• **Activity**:
The response is to be the full listing, set down exactly.
[[ The data open ]]
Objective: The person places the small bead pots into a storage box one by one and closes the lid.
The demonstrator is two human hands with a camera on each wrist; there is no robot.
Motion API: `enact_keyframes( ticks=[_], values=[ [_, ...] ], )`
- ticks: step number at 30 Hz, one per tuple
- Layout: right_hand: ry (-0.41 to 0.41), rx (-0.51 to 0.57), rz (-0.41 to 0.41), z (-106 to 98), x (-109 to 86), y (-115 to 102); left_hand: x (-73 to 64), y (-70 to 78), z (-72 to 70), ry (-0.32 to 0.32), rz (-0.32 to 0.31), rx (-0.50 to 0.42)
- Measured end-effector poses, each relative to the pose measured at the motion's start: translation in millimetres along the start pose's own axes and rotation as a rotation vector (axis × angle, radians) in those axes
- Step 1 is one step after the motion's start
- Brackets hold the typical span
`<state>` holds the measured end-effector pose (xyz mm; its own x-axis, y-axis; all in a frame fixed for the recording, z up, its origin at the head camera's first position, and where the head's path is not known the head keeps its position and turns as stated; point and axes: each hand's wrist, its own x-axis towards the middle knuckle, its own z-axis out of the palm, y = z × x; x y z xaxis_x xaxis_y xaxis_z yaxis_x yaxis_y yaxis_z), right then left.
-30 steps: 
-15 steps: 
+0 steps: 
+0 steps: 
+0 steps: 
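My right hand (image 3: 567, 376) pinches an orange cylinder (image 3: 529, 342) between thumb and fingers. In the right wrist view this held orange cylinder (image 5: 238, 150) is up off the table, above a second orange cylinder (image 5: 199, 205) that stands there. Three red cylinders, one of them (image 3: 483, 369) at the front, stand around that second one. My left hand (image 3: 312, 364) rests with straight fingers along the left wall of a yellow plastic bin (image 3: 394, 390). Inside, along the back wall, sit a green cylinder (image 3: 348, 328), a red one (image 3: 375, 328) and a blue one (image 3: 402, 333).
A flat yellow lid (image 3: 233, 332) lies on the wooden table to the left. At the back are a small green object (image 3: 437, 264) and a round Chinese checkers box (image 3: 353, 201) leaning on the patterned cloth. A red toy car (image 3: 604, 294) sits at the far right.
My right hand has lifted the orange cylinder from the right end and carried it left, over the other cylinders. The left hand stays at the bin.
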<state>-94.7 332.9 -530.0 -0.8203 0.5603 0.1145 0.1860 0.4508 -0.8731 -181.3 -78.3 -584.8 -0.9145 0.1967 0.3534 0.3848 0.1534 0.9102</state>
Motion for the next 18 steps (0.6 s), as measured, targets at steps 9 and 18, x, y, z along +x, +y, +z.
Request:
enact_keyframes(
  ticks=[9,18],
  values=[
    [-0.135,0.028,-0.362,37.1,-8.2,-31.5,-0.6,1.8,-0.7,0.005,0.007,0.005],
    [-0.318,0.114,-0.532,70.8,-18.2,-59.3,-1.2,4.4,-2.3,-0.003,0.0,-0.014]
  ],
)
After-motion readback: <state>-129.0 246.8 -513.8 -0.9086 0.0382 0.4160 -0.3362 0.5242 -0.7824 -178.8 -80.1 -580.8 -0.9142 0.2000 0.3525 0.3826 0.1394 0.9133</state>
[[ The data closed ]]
• **Answer box**:
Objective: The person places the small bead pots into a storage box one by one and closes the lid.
The demonstrator is two human hands with a camera on each wrist; there is no robot.
Motion API: `enact_keyframes( ticks=[_], values=[ [_, ...] ], )`
- ticks: step number at 30 Hz, one per tuple
- Layout: right_hand: ry (-0.41 to 0.41), rx (-0.51 to 0.57), rz (-0.41 to 0.41), z (-106 to 98), x (-109 to 86), y (-115 to 102); left_hand: x (-73 to 64), y (-70 to 78), z (-72 to 70), ry (-0.32 to 0.32), rz (-0.32 to 0.31), rx (-0.50 to 0.42)
- Measured end-effector poses, each relative to the pose measured at the motion's start: translation in millimetres along the start pose's own axes and rotation as a rotation vector (axis × angle, radians) in those axes
- Step 1 is one step after the motion's start
- Brackets hold the typical span
`<state>` holds the measured end-effector pose (xyz mm; its own x-axis, y-axis; all in a frame fixed for the recording, z up, its origin at the head camera's first position, and where the head's path is not known the head keeps its position and turns as stated; point and axes: each hand's wrist, its own x-axis towards the middle knuckle, its own z-axis out of the palm, y = z × x; x y z xaxis_x xaxis_y xaxis_z yaxis_x yaxis_y yaxis_z), right then left.
-30 steps: 
-15 steps: 
+0 steps: 
+0 steps: 
+0 steps: 
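My right hand (image 3: 567, 376) pinches an orange cylinder (image 3: 529, 342) between thumb and fingers. In the right wrist view this held orange cylinder (image 5: 238, 150) is up off the table, above a second orange cylinder (image 5: 199, 205) that stands there. Three red cylinders, one of them (image 3: 483, 369) at the front, stand around that second one. My left hand (image 3: 312, 364) rests with straight fingers along the left wall of a yellow plastic bin (image 3: 394, 390). Inside, along the back wall, sit a green cylinder (image 3: 348, 328), a red one (image 3: 375, 328) and a blue one (image 3: 402, 333).
A flat yellow lid (image 3: 233, 332) lies on the wooden table to the left. At the back are a small green object (image 3: 437, 264) and a round Chinese checkers box (image 3: 353, 201) leaning on the patterned cloth. A red toy car (image 3: 604, 294) sits at the far right.
My right hand has lifted the orange cylinder from the right end and carried it left, over the other cylinders. The left hand stays at the bin.
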<state>-94.7 332.9 -530.0 -0.8203 0.5603 0.1145 0.1860 0.4508 -0.8731 -181.3 -78.3 -584.8 -0.9145 0.1967 0.3534 0.3848 0.1534 0.9102</state>
Motion for the next 18 steps (0.6 s), as measured, targets at steps 9 and 18, x, y, z along +x, +y, +z.
Request:
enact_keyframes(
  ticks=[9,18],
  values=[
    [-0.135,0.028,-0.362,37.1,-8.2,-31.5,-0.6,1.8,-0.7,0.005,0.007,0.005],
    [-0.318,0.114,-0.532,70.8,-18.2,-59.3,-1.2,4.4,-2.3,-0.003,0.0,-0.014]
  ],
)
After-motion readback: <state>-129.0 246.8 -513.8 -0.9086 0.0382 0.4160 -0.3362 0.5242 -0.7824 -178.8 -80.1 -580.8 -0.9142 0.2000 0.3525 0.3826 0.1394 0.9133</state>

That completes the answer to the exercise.